Both the Chao1 estimators for bacterial community richness and the Shannon diversity index were used to assess alpha diversity. Overall, biochar had no significant effect on the Chao1 richness estimator at the beginning of Year 1 seedling stage in either rhizosphere or bulk soils (Figure 1A and B). However, during Year 1 mature stage in bulk soils and during Year 2 mature stage in the rhizosphere, adding biochar increased the Chao1 richness estimator (P < 0.001, P = 0.037; Figure 1A and B). In contrast to richness, adding biochar decreased the Shannon diversity index during the Year 1 seedling stage in both rhizosphere and bulk soils (P < 0.001; Figure 1C and D), but the effect dissipated thereafter.

Figure 1.

Alpha diversity of bacterial communities in both rhizosphere (A and C) and bulk soils (B and D); “with biochar” refers to treatments with a 3% biochar addition. The middle line in the box plots indicates the median of 9 samples without biochar (3 replicates × 3 without biochar treatments = 9 samples; N0 = control, N1 = 0.23-g kg−1 urea, and N2 = 0.46-g kg−1 urea) or 9 samples with biochar (3 replicates × 3 with biochar treatments = 9 samples; N0C2 = 30-g kg−1 biochar, N1C2 = 0.23-g kg−1 urea + 30-g kg−1 biochar, and N2C2 = 0.46-g kg−1 urea + 30-g kg−1 biochar). The upper and lower values in the box plots represent the maximum and minimum values in the 9 samples.

Figure 1.

Alpha diversity of bacterial communities in both rhizosphere (A and C) and bulk soils (B and D); “with biochar” refers to treatments with a 3% biochar addition. The middle line in the box plots indicates the median of 9 samples without biochar (3 replicates × 3 without biochar treatments = 9 samples; N0 = control, N1 = 0.23-g kg−1 urea, and N2 = 0.46-g kg−1 urea) or 9 samples with biochar (3 replicates × 3 with biochar treatments = 9 samples; N0C2 = 30-g kg−1 biochar, N1C2 = 0.23-g kg−1 urea + 30-g kg−1 biochar, and N2C2 = 0.46-g kg−1 urea + 30-g kg−1 biochar). The upper and lower values in the box plots represent the maximum and minimum values in the 9 samples.

Close modal

Relative abundance in phylum taxa

Actinobacteria, Chloroflexi, Proteobacteria, Acidobacteria, Firmicutes, and Bacteroidetes were the 6 most abundant phyla in all treatments regardless of biochar application (Figure S1). Among these phyla, the relative abundance of Chloroflexi and Actinobacteria decreased from Year 1 seedling stage to Year 2 mature stage (P < 0.05), while the relative abundance of Proteobacteria increased during this same period (P < 0.01; Figure S1).
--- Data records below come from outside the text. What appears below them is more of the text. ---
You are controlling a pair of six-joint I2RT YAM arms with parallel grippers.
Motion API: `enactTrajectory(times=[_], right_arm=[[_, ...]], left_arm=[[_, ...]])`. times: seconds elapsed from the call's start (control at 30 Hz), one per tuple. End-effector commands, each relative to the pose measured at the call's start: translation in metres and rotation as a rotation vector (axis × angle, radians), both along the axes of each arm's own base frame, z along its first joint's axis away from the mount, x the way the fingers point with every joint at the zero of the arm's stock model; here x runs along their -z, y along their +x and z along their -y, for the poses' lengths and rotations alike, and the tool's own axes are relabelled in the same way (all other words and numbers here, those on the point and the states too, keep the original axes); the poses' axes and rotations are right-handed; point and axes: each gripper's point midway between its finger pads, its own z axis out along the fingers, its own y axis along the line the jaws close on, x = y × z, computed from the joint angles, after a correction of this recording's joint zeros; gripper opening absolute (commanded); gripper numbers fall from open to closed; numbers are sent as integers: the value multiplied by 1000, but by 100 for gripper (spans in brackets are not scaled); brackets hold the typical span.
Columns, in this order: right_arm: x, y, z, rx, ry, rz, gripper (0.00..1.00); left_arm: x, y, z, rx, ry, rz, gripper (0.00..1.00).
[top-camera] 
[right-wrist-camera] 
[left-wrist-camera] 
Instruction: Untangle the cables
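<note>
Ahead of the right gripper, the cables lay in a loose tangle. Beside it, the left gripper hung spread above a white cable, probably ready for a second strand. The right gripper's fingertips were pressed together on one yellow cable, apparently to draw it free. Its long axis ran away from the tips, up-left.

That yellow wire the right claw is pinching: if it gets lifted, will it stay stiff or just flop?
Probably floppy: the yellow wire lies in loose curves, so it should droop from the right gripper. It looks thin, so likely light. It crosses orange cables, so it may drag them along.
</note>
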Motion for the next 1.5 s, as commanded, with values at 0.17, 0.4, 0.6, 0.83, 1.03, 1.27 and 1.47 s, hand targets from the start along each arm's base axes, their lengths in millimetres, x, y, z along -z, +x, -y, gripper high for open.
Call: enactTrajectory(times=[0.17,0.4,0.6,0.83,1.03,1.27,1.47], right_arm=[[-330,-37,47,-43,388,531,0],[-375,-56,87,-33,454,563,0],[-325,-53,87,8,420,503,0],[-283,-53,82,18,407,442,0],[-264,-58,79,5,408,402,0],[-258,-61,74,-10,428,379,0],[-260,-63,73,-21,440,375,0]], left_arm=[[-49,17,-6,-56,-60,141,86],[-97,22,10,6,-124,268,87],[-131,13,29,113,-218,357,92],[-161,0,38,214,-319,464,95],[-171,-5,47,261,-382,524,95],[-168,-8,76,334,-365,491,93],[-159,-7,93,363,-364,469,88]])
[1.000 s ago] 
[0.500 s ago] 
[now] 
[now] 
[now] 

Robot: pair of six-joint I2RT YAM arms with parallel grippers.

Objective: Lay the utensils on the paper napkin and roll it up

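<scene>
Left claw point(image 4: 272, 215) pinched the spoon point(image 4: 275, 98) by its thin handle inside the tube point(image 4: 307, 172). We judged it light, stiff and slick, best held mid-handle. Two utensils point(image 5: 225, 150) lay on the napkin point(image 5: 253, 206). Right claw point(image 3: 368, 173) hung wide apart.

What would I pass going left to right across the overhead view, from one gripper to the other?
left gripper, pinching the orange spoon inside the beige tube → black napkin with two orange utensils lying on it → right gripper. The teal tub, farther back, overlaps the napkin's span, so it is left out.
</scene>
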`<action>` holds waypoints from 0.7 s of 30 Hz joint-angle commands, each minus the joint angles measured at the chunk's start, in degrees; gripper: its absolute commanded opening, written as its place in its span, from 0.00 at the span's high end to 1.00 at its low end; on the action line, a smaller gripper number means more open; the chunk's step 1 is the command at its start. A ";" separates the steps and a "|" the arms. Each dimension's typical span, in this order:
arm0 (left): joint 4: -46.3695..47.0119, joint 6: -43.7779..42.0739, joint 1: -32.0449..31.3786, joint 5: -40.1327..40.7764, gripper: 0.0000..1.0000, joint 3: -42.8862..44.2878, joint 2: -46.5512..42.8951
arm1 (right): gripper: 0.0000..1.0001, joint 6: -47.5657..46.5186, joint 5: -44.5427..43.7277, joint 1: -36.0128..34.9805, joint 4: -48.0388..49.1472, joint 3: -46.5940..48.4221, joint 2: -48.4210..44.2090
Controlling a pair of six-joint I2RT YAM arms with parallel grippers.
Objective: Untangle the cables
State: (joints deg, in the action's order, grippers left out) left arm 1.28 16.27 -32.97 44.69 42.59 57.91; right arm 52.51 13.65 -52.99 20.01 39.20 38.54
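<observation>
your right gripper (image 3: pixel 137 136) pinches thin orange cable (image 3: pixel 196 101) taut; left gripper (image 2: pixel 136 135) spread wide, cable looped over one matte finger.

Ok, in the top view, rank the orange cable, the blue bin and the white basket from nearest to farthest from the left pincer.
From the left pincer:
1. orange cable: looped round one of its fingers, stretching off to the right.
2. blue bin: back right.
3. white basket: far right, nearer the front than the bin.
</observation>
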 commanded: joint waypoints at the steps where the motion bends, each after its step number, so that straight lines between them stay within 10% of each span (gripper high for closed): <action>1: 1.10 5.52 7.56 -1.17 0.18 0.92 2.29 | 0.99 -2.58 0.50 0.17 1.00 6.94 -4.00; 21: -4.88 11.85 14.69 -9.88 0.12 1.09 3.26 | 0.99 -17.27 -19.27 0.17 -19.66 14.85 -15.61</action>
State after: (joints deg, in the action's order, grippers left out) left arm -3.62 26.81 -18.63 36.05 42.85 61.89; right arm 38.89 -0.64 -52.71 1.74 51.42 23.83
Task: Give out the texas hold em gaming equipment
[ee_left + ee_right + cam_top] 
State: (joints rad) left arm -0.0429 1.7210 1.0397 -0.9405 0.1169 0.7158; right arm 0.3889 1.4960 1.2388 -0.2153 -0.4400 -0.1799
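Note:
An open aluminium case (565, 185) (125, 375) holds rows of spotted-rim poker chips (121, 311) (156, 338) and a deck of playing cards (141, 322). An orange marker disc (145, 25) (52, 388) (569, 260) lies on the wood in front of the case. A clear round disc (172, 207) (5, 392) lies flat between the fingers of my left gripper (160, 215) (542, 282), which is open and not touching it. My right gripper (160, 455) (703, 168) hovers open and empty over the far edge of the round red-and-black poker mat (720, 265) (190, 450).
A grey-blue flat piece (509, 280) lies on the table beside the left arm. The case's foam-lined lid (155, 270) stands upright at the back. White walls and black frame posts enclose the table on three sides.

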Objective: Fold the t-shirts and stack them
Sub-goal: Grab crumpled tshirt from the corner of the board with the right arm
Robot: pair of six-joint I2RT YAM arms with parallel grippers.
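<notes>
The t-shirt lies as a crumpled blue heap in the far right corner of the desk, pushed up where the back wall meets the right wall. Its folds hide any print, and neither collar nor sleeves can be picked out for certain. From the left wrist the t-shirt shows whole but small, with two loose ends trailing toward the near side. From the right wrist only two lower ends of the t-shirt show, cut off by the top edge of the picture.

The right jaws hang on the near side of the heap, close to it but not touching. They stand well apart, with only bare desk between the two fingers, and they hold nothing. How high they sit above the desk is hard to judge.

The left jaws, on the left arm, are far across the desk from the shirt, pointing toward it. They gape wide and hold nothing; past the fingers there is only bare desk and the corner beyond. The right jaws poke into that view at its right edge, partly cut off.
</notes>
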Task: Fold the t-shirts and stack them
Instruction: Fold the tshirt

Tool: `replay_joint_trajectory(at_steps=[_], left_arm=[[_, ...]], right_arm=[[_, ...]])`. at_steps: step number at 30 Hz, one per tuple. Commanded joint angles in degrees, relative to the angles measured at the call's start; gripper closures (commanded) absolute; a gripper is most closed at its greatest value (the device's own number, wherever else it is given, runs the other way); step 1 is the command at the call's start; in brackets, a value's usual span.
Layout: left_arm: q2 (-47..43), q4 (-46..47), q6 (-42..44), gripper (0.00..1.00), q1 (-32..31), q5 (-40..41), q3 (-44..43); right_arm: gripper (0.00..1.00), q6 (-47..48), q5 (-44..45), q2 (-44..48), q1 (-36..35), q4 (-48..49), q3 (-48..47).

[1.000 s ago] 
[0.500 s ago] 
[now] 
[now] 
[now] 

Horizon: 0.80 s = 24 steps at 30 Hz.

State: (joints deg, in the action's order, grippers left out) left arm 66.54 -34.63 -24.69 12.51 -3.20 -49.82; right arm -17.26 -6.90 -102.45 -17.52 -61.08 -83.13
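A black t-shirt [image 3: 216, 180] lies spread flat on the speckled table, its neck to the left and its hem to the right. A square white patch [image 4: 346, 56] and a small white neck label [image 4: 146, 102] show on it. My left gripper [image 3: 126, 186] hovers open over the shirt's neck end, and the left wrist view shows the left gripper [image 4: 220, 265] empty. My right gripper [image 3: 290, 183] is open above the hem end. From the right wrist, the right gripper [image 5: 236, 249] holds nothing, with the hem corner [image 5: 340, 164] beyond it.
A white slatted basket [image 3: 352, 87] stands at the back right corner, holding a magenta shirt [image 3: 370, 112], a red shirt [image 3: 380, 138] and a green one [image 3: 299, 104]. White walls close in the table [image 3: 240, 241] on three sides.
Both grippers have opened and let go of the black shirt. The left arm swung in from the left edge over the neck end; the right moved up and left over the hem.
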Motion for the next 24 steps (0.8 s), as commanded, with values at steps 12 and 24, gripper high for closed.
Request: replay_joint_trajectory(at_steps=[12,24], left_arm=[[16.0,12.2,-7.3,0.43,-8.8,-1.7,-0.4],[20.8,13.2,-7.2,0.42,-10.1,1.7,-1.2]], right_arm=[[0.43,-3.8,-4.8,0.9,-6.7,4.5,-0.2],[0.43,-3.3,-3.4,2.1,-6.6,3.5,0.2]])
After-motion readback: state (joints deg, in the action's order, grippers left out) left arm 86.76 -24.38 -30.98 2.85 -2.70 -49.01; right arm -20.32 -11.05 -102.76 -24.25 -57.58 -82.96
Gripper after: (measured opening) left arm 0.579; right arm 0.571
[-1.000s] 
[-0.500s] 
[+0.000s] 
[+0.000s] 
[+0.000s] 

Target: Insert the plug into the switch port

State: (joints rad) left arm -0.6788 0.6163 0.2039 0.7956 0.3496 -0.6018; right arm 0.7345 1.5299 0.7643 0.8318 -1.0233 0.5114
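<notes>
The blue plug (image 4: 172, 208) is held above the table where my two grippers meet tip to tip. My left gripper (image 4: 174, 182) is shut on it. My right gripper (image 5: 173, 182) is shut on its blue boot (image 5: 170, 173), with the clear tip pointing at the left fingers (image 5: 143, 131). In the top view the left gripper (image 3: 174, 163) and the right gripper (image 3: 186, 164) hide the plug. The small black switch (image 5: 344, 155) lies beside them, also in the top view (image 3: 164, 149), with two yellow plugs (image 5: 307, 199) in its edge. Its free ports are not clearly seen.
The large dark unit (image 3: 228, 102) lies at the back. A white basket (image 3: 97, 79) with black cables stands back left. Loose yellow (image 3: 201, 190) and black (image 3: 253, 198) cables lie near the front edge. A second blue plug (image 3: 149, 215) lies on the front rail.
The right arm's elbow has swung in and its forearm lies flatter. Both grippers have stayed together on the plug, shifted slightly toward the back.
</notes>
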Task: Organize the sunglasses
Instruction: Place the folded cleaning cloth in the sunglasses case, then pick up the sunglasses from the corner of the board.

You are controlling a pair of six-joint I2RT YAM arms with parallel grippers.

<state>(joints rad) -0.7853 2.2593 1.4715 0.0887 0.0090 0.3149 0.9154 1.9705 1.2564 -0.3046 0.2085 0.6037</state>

Adding biochar affected the above 6 phyla from Year 1 seedling stage to Year 2 mature stage. Specifically, the abundance of Actinobacteria increased by 14%–39% and Proteobacteria by 2%–46% (P < 0.01). In contrast, adding biochar decreased the abundance of Firmicutes by 24%–75%, Chloroflexi by 6%–38%, and Acidobacteria by 13%–44% (P < 0.05; Figure S1).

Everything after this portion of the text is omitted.